MICHAEL COOPER, PLAINTIFF,
v.
JOHN EVANS, ET AL., DEFENDANTS.



The opinion of the court was delivered by: Reagan, District Judge

MEMORANDUM AND ORDER

Plaintiff, an inmate in the Pinckneyville Correctional Center, brings this action for deprivations of his constitutional rights pursuant to 42 U.S.C. § 1983. This case is now before the Court for a preliminary review of the complaint pursuant to 28 U.S.C. § 1915A, which provides:

(a) Screening.-- The court shall review, before docketing, if feasible or, in any event, as soon as practicable after docketing, a complaint in a civil action in which a prisoner seeks redress from a governmental entity or officer or employee of a governmental entity.

(b) Grounds for Dismissal.-- On review, the court shall identify cognizable claims or dismiss the complaint, or any portion of the complaint, if the complaint--

(1) is frivolous, malicious, or fails to state a claim on which relief may be granted; or

(2) seeks monetary relief from a defendant who is immune from such relief.

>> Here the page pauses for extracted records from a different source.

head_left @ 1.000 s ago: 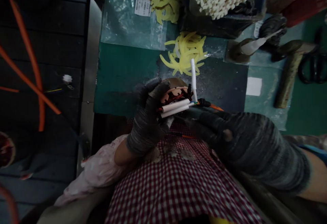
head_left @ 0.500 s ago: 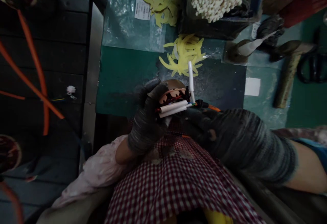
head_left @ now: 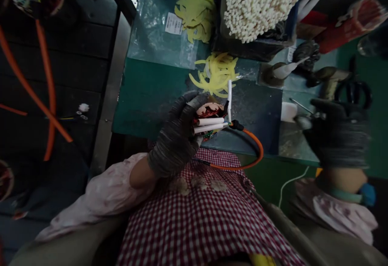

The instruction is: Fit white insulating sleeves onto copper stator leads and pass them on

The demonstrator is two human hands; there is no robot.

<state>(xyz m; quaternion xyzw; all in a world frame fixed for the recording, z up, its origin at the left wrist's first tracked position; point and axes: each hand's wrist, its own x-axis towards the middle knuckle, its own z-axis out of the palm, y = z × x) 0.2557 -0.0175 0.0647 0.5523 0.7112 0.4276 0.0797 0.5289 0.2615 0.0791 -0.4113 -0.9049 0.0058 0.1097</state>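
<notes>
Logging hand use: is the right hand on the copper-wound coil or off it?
Off: the right hand is well apart; only the left hand grips the coil.

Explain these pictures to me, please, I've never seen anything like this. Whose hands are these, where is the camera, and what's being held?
No machine is involved here. These are a person's own two hands in grey knit gloves, filmed by a single camera worn on the head and looking forward and down. That is why the checked apron at the bottom is the person's own front. The left hand holds what looks like a wound motor stator, with white-sleeved wires and an orange cable running from it. The right hand is off to the side and blurred, so what it grips is hard to tell. On the green work mat lie yellow strips, and beyond them is a heap of short white tubes.
</notes>
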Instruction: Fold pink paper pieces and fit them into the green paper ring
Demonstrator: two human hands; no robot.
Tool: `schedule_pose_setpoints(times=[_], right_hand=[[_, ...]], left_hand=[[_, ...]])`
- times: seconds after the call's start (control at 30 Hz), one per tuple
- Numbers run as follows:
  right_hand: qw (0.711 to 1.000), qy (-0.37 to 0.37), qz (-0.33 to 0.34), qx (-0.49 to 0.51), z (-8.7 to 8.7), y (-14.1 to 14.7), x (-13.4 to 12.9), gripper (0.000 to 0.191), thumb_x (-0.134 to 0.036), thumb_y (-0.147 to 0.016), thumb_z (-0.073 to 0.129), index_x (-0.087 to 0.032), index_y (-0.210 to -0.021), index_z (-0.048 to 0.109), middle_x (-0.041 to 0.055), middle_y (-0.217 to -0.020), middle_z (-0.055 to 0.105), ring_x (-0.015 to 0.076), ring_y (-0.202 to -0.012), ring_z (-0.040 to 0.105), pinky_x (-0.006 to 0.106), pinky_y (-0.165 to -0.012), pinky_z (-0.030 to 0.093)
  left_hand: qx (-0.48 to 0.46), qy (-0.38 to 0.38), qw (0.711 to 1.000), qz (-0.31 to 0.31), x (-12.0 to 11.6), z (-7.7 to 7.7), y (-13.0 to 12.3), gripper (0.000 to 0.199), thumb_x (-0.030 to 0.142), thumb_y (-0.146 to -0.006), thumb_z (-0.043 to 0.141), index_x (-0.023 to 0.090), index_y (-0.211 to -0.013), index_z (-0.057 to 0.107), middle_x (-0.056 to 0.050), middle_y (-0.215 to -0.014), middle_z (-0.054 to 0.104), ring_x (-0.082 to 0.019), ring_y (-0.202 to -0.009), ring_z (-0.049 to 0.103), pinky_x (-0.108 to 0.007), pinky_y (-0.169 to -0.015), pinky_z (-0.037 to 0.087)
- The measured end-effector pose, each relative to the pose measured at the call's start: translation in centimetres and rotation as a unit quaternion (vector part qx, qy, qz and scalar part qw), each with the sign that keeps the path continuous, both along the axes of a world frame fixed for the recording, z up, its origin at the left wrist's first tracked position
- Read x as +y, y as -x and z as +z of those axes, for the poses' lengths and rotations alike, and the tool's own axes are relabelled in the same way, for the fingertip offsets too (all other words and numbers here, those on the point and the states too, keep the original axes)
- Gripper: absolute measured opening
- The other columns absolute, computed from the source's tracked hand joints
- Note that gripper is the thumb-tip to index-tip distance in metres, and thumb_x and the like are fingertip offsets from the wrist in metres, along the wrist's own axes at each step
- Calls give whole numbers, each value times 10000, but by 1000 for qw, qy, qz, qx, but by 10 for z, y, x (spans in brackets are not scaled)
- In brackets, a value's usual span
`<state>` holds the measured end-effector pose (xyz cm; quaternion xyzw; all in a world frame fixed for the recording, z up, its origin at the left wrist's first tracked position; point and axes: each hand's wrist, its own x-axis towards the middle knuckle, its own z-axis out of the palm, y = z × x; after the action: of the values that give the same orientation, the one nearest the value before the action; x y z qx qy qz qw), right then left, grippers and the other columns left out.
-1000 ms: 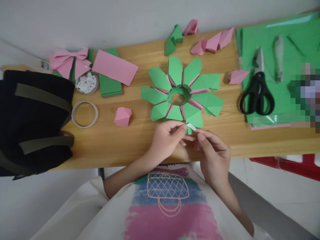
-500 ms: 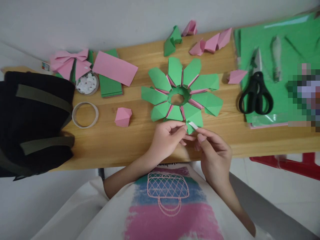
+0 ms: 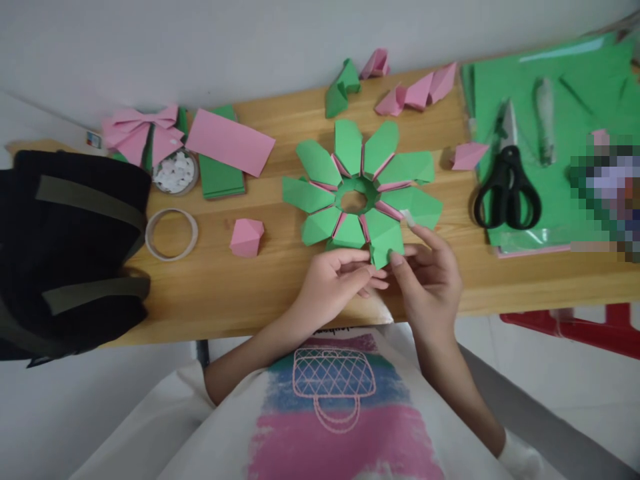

28 U.S.C. § 1915A. An action or claim is frivolous if "it lacks an arguable basis either in law or in fact." Neitzke v. Williams, 490 U.S. 319, 325 (1989). An action fails to state a claim upon which relief can be granted if it does not plead "enough facts to state a claim to relief that is plausible on its face." Bell Atlantic Corp. v. Twombly, 127 S.Ct. 1955, 1974 (2007). A complaint is plausible on its face "when the plaintiff pleads factual content that allows the court to draw the reasonable inference that the defendant is liable for the misconduct alleged." Ashcroft v. Iqbal, 556 U.S. ___, 2009 WL 1361536, *13 (May 18, 2009).

THE COMPLAINT

Plaintiff, a practicing Buddhist, requires "octo-lacto" meals, which can be composed of milk, eggs, and vegetables but no other animal products. Plaintiff contends that while he was confined at Big Muddy Correctional Center he requested the appropriate meals from the Defendants, but his meals were prepared improperly on multiple occasions, containing items of either pork and/or beef. As a result, Plaintiff was not able to practice his religion. In an affidavit attached to the complaint, a witness claims that after Plaintiff brought the matter of his improperly prepared meals to the attention of prison staff, Defendant Cooksey directed kitchen employees to purposefully "scar" Plaintiff's meals. "Scarring" is described as a form of off-the-record punishment, though no further description is provided.

DISCUSSION

The law is clear that a prisoner retains his or her First Amendment right to practice his religion, subject to prison regulations that do not discriminate between religions and are reasonably related to legitimate penological objectives. O'Lone v. Estate of Shabazz, 482 U.S. 342, 349 (1987); Turner v. Safley, 482 U.S. 78, 89 (1987); Sasnett v. Litscher, 197 F.3d 290, 292 (7th Cir. 1999). It is also well-settled that observance of religiously mandated dietary restrictions is a form of religious practice protected by the First Amendment. Hunafa v. Murphy, 907 F.2d 46, 47 (7th Cir. 1990)(citing cases). Accordingly, the Court is unable to dismiss Plaintiff's claim that Defendants Evans and Cooksey violated Plaintiff's First Amendment rights regarding his religious diet.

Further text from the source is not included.